Prompt:
Check each line of the material that follows, and copy those holding the string "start".

Raw data:
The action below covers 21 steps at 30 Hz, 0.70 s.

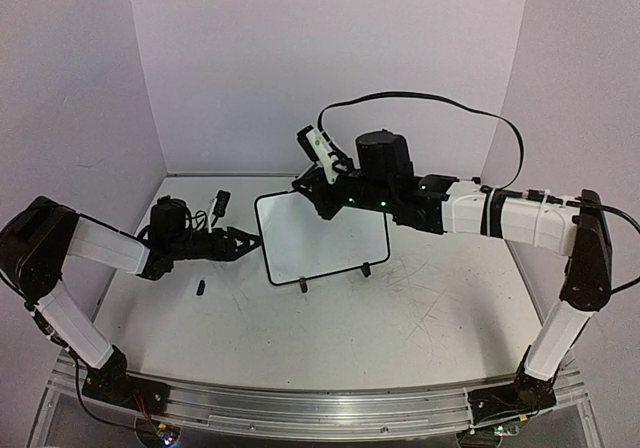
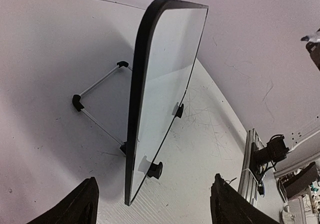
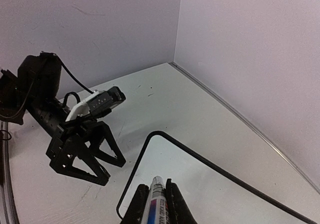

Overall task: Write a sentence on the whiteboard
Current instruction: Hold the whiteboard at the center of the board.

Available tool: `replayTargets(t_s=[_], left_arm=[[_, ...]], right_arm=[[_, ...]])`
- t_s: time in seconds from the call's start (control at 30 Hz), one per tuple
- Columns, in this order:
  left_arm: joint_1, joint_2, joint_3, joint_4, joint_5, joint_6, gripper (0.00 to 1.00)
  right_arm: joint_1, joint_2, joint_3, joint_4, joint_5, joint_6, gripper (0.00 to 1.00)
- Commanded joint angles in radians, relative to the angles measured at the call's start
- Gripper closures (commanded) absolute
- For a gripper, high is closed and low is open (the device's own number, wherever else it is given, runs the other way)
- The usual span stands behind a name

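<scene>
The whiteboard (image 1: 320, 233) stands tilted on its two black feet at the table's middle. Its face is blank; no blue sentence shows in any view. My right gripper (image 1: 320, 196) is at the board's top edge, shut on a white marker (image 3: 157, 204) with a blue label. The marker's tip points at the board's upper left area (image 3: 200, 184). My left gripper (image 1: 247, 240) is open and empty just left of the board. In the left wrist view the board's edge (image 2: 137, 84) stands ahead, between the spread fingers (image 2: 85, 204), apart from them.
A small black cap (image 1: 201, 288) lies on the table left of the board, in front of my left gripper. A wire stand (image 2: 100, 81) props the board from behind. Purple walls close in the back and both sides. The table surface (image 1: 420, 298) is scuffed.
</scene>
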Motion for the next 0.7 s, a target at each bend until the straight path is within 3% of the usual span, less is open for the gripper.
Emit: replayTargets(t_s=[0.0,0.67], left_arm=[[0.006,0.059,0.064,0.057,0.062,0.044,0.26],[0.005,0.218,0.189,0.073,0.090,0.124,0.59]], right_arm=[[0.021,0.048,0.042,0.086,-0.052,-0.024,1.00],[0.060,0.188,0.127,0.085,0.049,-0.100,1.00]])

Exercise output:
- t_s: time in seconds from the call's start (control at 30 Hz), one per tuple
- Commanded joint angles in radians, relative to the angles measured at the call's start

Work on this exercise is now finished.